Понял: настала моя минута.
Привстал и положил перед адмиралом листок: и красная звездочка Минобороны СССР в левом углу на синем бланке Главного штаба ВМФ, и фамилии высоких чинов, и подписи в размахе, и — дата: 15 августа 1968 года.
Хмурясь, Главком долго вглядывался в бланк. Развел руками, заодно протягивая мой раритет командующему Черноморским флотом Комоедову:
— Где мы с тобой тогда были, слушай?
И Владимир Петрович качнул головой:
— Да-а, скажу вам…
Тут уже металл в голосе послышался и действительно. Когда, скрывая нахлынувшую было лирику, Главком приказал, произнося слова медленно и четко:
— Взять… на головной… корабль. Обеспечить… каютой!
Через две недели, когда мы вернулись из Салоник, и наш БДК «Азов» первым подошел к берегу и опустил грузовые сходни, чтобы принять вторую партию десантников-миротворцев, таможенники долго не хотели меня выпускать.
— Ни в одном из списков вас нет — на каком основании находились на борту?! — допытывался моложавый капитан-пограничник. — Можете объяснить, откуда взялись?
— Из прошлого, — сказал я, наконец, доставая свой магический бланк.
Протянул пограничнику, и тот, всмотревшись, усмехнулся:
— Ин-ти-рес-нинь-кая дела! Выходит: храните старые бумаги — вам они могут пригодиться?
— Выходит, да!
Так я и назвал потом свой репортаж из Салоник: «Храните старые бумаги.» Не дельный ли, и правда, совет?
Но это было уже потом, после возвращения из морского похода, а в тот день, когда моторный шлюп, подпрыгивая на волнах, только что притаранил меня к «Азову», и мне пришлось долго выбирать момент, чтобы перескочить на трап и принять потом два своих сумаря с книгами для раздачи десантникам и со своими шмотенками, — в тот день первым, кого я, поднявшись, увидал на борту, был бородатый священник в черной, из легкого полупрозрачного шелка рясе.
Я шлепнул свои сумари на разогретый солнцем металлический пол, сложил одна на одну ладони:
— Благословите, батюшка!
Он широко перекрестил меня, спросил строго и чуть насмешливо:
— Никак — верующий?
— Стараюсь, батюшка, — ответствовал я как можно смиренней. — Стараюсь воцерковиться…
— Ну-ну, — как будто разрешил он заниматься этим и дальше. — А «Верую» знаешь наизусть?
— Вроде бы….
— Вроде бы или — и точно, знаешь?
— Знаю.
— Читай! — приказал он.
— Верую во единого Бога Отца, Вседержителя, Творца небу и земли, — начал я медленно, чтобы не сбиться: и в самом деле, с вертолета — на корабль, на корабле — тут же на молебен!..

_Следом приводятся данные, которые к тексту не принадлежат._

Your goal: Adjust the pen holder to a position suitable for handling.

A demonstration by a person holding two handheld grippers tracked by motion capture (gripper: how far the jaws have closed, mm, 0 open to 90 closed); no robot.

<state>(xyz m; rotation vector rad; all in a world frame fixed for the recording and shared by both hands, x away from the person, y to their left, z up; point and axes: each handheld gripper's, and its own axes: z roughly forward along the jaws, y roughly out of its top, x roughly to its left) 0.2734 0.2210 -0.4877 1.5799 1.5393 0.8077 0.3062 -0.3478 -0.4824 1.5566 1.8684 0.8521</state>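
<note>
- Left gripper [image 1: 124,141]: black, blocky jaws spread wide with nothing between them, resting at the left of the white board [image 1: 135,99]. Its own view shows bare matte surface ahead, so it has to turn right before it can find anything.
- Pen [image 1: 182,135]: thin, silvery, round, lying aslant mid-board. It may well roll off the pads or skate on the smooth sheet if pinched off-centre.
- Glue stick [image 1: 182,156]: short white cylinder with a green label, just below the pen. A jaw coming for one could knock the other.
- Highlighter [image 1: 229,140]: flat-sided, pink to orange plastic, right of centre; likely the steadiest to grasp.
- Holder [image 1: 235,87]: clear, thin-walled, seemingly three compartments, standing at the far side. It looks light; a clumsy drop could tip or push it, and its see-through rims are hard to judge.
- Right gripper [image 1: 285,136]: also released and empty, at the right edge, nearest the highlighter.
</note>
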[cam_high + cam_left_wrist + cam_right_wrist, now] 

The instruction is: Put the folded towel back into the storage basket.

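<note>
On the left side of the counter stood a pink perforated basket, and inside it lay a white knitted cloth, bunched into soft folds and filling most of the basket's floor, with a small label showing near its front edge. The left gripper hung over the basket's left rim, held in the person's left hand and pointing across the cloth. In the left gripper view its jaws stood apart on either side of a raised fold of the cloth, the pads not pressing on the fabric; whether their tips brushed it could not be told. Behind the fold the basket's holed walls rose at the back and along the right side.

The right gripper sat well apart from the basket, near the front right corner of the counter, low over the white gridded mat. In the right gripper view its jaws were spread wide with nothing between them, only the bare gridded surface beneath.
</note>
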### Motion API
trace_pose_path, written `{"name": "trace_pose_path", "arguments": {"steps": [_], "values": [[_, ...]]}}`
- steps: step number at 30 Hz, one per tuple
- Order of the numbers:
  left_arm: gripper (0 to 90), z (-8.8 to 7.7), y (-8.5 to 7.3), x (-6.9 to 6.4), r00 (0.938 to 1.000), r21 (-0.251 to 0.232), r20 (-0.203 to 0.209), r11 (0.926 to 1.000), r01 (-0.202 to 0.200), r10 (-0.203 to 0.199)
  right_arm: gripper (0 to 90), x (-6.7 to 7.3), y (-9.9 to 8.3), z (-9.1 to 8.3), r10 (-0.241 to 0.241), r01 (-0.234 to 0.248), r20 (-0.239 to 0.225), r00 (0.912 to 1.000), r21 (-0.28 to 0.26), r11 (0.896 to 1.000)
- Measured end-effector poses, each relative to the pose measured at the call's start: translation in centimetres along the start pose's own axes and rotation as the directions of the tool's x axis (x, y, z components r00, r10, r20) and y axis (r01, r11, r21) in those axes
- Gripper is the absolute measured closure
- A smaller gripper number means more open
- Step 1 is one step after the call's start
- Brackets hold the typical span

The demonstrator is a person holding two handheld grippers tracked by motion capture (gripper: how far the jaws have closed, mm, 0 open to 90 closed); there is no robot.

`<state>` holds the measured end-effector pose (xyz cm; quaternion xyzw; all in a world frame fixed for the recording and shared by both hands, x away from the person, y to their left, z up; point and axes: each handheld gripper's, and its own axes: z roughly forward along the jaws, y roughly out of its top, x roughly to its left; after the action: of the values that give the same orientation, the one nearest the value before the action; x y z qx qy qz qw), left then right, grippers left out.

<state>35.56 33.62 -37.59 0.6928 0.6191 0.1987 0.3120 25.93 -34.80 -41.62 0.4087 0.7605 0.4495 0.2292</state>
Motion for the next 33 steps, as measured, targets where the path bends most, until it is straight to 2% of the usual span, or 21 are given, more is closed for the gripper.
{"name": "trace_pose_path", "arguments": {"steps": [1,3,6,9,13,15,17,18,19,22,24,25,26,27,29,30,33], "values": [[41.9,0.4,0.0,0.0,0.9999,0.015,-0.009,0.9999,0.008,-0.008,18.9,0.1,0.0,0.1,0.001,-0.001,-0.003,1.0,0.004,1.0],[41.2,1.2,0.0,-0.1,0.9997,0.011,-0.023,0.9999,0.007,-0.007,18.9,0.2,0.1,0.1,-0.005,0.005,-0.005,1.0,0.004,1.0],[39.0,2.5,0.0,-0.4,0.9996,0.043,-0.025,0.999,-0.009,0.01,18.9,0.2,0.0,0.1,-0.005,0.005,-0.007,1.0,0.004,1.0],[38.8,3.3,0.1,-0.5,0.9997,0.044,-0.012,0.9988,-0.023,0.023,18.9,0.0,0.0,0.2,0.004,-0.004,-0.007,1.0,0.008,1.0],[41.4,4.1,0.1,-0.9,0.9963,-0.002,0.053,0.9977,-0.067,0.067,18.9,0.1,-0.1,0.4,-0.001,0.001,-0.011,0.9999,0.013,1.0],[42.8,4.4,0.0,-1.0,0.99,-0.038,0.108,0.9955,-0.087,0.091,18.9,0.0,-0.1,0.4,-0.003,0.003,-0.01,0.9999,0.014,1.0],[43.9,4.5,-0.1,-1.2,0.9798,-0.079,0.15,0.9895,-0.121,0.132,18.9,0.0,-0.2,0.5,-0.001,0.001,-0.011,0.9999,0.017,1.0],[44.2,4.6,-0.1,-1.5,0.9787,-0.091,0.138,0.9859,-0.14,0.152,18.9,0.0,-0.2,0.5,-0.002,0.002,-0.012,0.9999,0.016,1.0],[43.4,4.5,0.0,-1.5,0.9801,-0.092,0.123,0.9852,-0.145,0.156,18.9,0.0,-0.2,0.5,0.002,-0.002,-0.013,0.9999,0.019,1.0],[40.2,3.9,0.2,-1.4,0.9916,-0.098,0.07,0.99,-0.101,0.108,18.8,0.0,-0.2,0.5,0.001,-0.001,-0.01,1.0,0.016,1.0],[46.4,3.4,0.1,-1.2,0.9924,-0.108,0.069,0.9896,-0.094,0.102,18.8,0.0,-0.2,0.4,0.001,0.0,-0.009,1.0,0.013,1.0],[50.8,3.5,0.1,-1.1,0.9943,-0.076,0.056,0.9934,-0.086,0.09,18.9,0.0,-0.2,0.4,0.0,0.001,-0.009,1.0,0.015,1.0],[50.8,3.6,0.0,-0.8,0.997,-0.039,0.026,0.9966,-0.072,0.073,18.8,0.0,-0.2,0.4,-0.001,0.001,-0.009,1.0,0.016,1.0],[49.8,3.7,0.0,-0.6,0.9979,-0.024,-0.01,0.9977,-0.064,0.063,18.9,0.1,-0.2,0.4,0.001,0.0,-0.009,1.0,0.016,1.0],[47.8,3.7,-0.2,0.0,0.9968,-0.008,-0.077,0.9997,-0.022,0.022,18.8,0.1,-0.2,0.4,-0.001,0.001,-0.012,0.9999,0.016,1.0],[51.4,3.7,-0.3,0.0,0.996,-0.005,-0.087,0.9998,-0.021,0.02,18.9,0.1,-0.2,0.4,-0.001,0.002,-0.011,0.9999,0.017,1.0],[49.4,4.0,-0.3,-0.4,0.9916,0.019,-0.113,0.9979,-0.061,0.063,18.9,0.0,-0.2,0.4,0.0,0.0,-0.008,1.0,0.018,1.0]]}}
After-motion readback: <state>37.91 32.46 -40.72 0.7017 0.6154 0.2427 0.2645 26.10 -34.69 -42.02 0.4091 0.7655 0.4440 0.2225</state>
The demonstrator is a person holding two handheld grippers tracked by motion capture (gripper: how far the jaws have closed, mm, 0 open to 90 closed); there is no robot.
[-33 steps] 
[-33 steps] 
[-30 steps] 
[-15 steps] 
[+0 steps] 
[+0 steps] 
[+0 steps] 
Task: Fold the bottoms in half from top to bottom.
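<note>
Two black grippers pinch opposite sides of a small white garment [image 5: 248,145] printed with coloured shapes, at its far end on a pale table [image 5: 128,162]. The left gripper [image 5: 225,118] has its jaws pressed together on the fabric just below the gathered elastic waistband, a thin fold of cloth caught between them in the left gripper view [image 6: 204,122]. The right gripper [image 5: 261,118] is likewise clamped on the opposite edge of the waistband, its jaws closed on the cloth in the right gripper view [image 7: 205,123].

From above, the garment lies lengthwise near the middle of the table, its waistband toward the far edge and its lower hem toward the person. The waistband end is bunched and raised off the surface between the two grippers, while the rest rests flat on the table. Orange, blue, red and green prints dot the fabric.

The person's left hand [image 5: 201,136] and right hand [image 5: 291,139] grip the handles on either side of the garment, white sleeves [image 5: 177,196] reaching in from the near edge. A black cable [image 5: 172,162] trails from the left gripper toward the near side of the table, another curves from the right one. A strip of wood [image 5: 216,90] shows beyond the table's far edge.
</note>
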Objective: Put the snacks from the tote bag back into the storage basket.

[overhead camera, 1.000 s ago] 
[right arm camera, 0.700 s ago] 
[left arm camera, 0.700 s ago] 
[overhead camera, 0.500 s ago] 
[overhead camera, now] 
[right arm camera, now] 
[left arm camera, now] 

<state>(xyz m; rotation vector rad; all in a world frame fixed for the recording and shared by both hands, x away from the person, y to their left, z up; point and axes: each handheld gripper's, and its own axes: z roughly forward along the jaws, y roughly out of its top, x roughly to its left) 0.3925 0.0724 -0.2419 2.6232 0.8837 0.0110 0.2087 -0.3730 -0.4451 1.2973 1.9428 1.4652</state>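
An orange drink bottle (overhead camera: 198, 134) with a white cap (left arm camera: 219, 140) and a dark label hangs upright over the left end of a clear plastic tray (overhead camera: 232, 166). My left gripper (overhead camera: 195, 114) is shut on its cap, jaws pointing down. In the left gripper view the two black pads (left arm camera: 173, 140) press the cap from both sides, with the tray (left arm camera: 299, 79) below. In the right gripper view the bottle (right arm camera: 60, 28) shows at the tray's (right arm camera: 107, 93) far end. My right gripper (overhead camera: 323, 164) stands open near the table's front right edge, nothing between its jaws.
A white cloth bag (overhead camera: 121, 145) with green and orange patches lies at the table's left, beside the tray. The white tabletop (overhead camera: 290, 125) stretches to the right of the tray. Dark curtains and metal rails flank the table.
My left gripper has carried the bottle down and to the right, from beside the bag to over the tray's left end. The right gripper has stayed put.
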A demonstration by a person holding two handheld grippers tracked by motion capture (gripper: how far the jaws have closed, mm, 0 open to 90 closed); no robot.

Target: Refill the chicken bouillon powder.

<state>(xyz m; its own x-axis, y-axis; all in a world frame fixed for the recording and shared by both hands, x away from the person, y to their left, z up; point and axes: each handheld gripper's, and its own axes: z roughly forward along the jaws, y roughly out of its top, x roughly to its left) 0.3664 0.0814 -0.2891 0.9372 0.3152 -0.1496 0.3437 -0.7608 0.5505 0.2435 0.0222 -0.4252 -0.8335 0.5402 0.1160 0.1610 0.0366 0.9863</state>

— Молодец! — одобрил он, когда я закончил. — Иконки при себе имеются?
Взялся расстёгивать нагрудный карман рубахи, достал дорожную, в тисненом кожаном окладе иконку, подаренную мне Мишей Кантемировым: в овале, формой и размером с конскую подкову — цветной, в сиянии Георгий Победоносец, поражающий копием лежащего под ногами солового коня темносинего, с опавшими крыльями змия.